## Task directions
Filter these entries down to the lines that hold the word "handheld", and show each of them.

## Data in this exercise
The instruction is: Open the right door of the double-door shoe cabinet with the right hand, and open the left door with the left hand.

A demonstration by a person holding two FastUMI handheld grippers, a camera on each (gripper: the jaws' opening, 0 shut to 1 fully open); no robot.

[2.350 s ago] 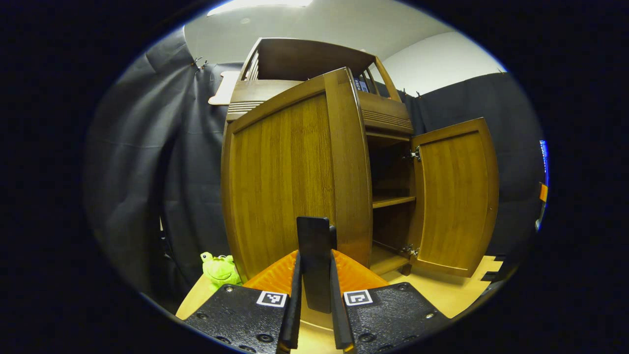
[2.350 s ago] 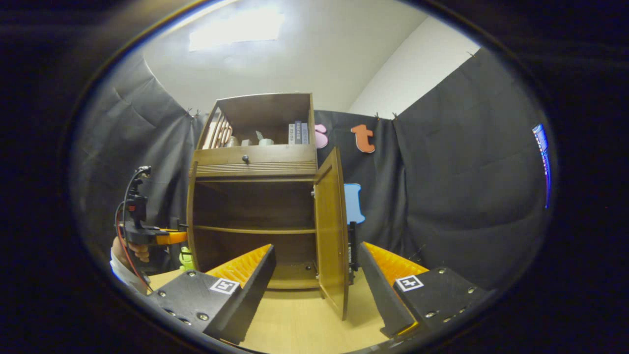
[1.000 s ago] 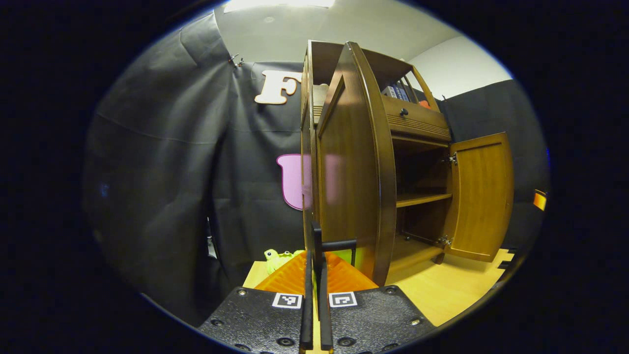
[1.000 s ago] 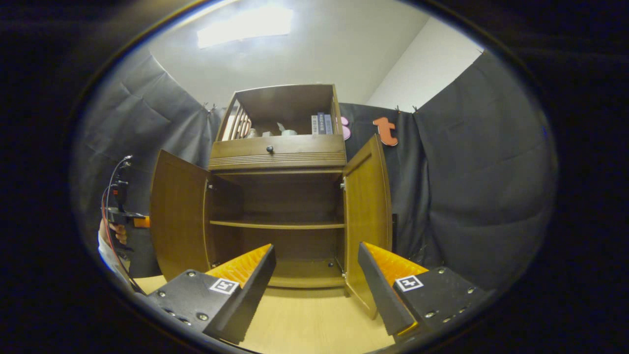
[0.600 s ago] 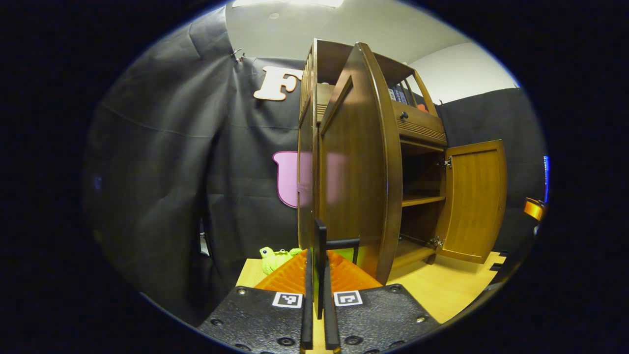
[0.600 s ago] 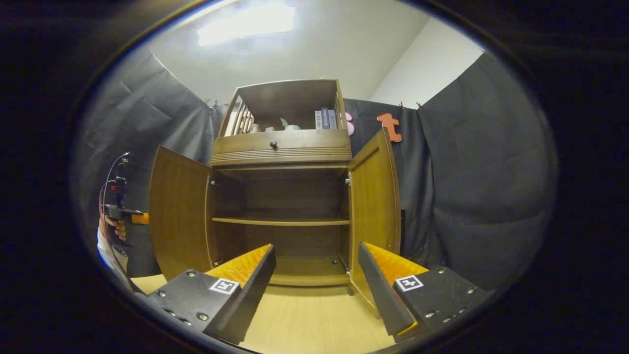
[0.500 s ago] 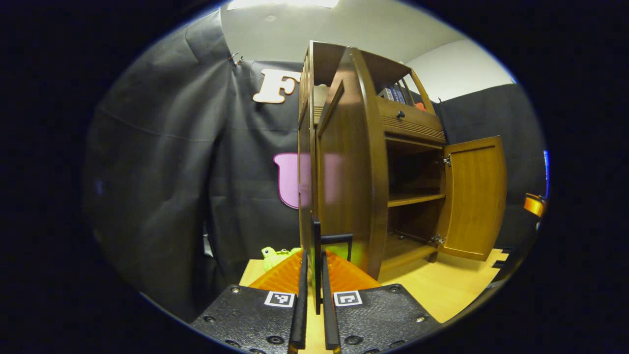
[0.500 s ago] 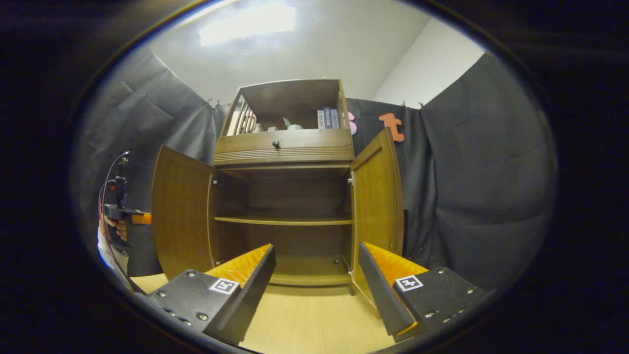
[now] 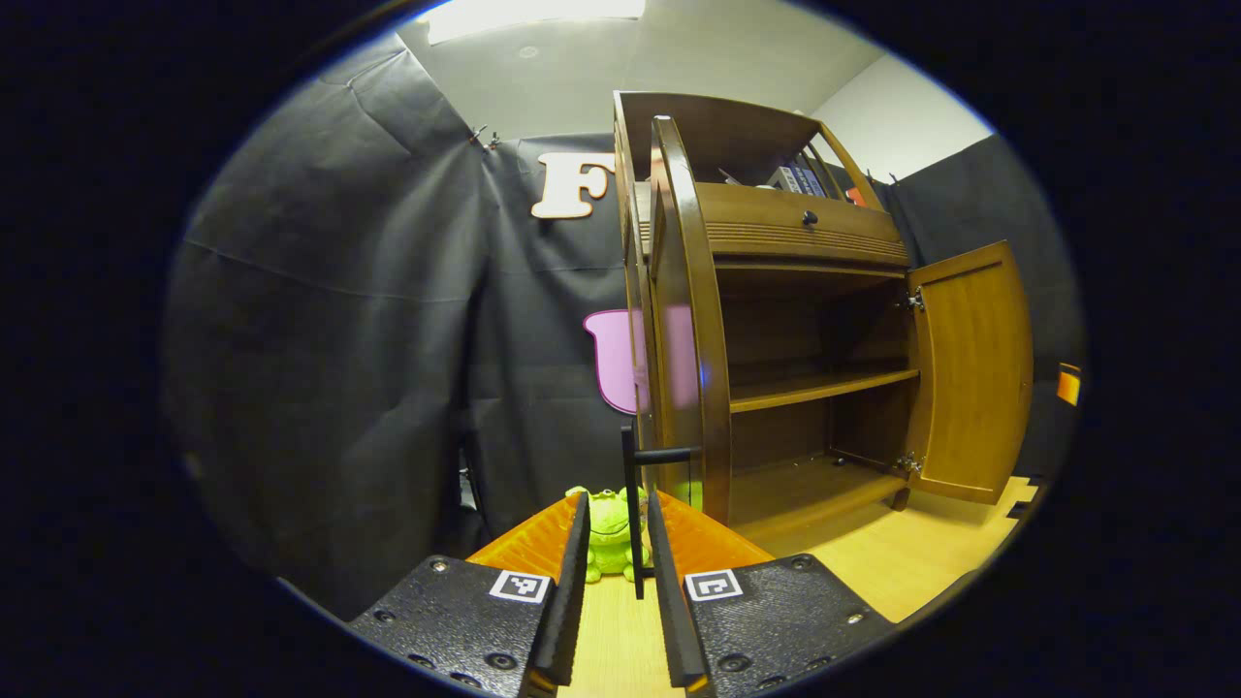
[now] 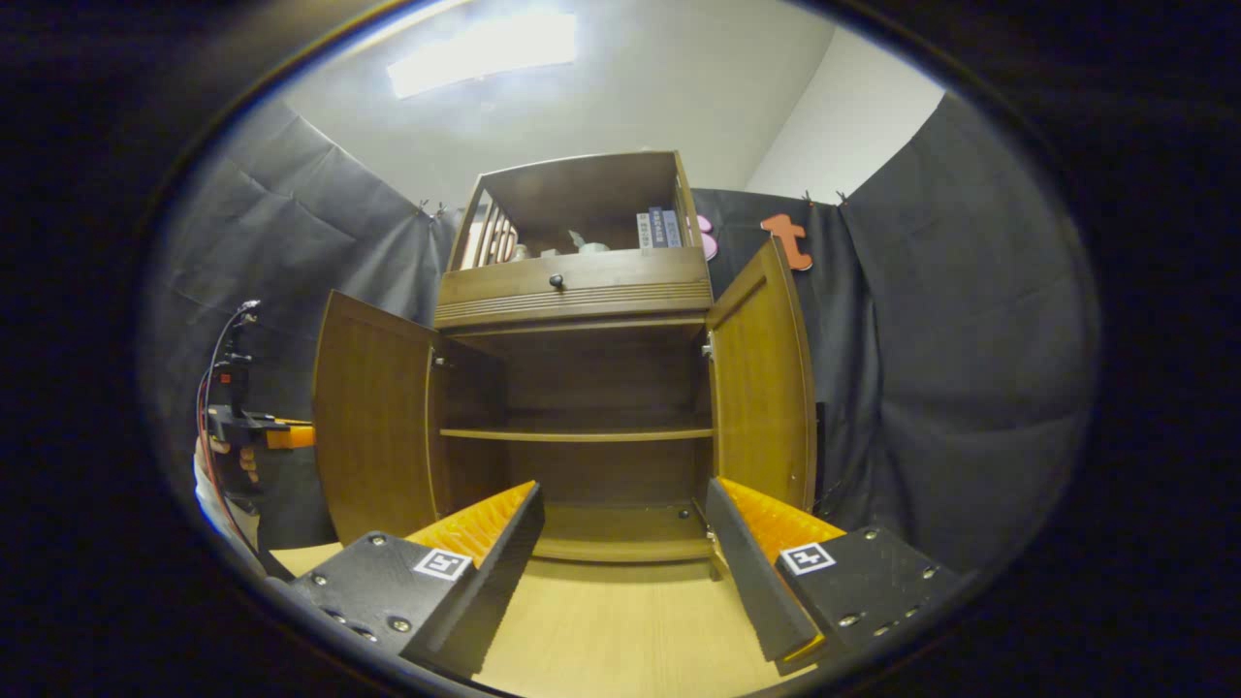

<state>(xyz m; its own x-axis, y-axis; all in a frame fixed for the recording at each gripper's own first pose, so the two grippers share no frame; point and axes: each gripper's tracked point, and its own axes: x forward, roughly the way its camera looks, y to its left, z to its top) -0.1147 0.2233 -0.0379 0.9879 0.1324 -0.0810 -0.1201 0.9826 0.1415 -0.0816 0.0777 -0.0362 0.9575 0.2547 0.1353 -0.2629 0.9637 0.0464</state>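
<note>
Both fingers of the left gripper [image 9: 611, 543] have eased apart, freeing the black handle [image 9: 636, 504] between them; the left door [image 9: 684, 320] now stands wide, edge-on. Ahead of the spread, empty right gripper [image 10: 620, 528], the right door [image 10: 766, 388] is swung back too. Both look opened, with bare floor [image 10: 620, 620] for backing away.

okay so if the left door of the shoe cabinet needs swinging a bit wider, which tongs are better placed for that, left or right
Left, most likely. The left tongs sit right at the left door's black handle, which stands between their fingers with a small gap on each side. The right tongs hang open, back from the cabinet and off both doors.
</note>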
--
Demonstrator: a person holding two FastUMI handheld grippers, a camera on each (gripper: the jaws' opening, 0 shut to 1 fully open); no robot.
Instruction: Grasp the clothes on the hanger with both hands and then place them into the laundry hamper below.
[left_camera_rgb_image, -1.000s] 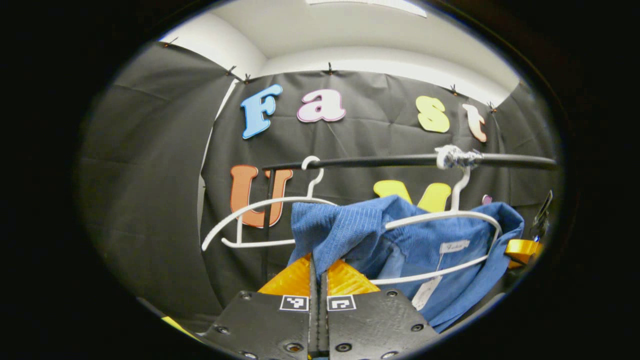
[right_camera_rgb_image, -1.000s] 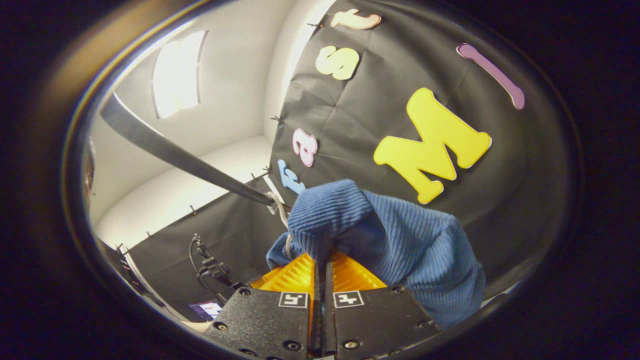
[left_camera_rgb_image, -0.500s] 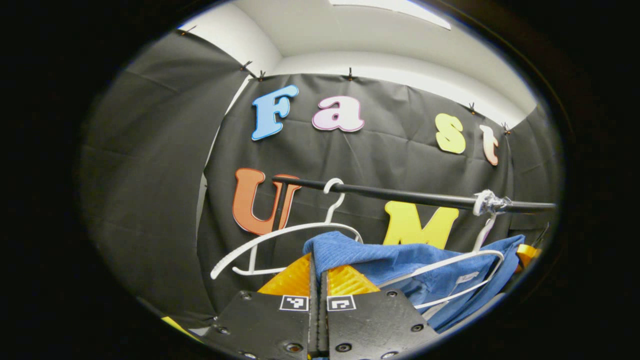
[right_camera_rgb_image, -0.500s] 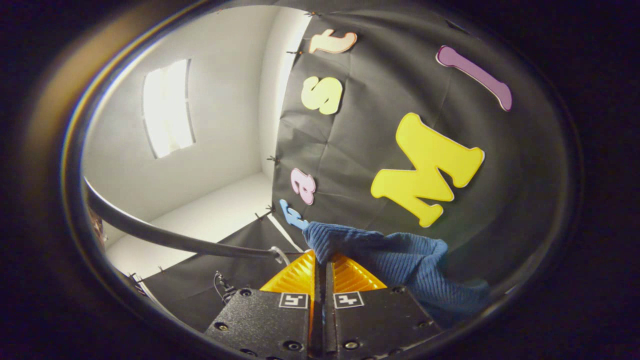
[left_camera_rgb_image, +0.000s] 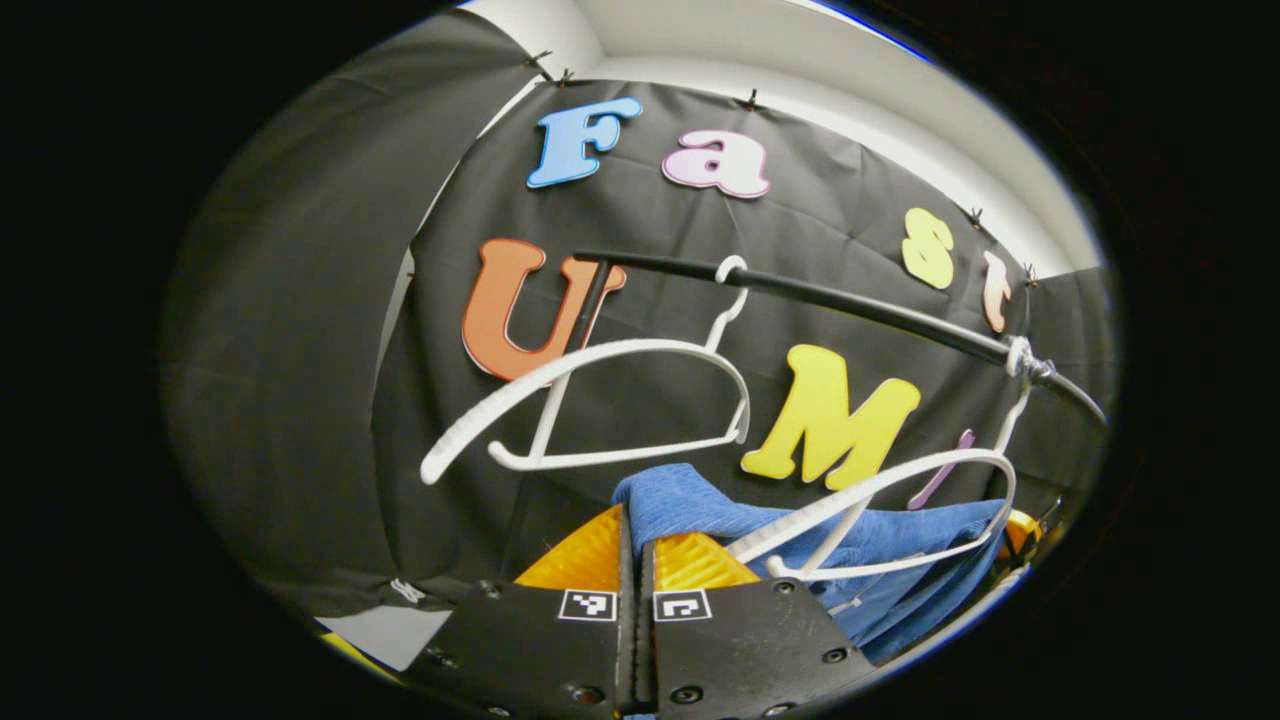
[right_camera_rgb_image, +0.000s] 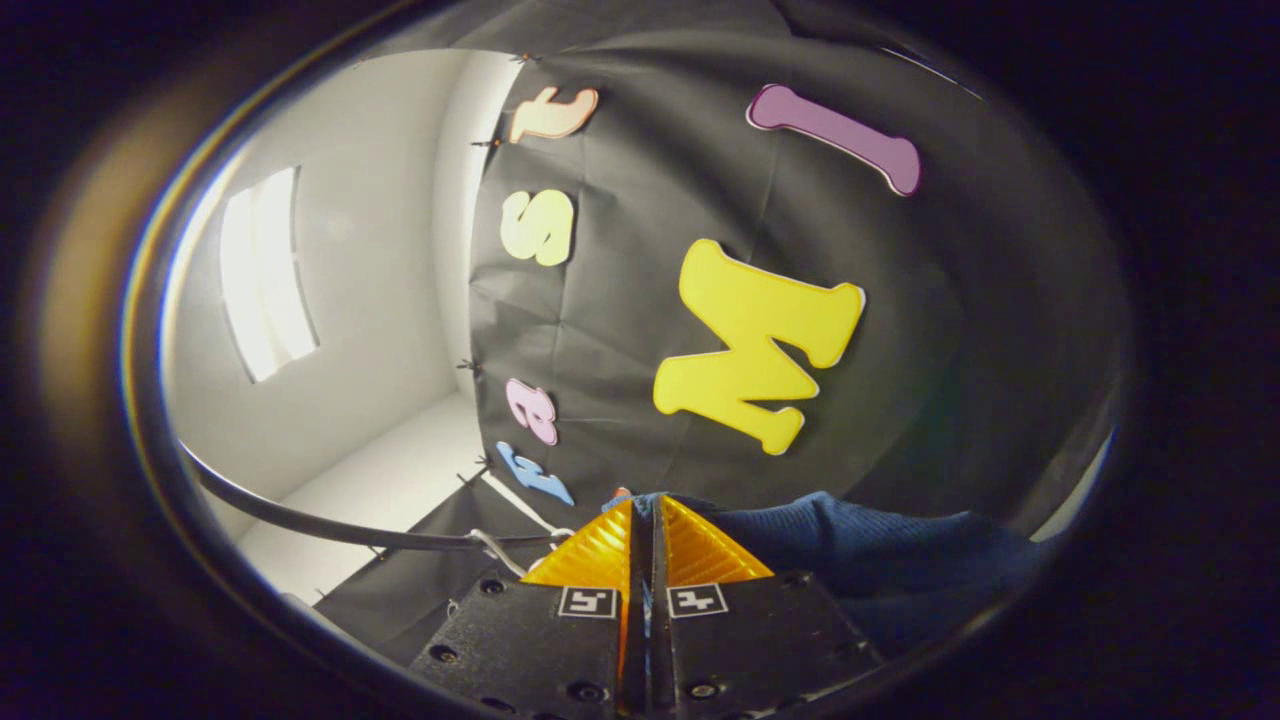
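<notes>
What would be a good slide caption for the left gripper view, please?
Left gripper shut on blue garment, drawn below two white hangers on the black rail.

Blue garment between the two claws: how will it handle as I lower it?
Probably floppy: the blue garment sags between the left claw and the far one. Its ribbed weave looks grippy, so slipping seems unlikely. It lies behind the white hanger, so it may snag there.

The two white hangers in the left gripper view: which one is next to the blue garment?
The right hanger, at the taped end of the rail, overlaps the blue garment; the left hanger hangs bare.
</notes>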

## Response to this exercise
A demonstration by a person holding two FastUMI handheld grippers, a camera on each (gripper: the jaws' opening, 0 shut to 1 fully open); no robot.
Demonstrator: a person holding two FastUMI handheld grippers, a camera on each (gripper: the jaws' opening, 0 shut to 1 fully open); no robot.

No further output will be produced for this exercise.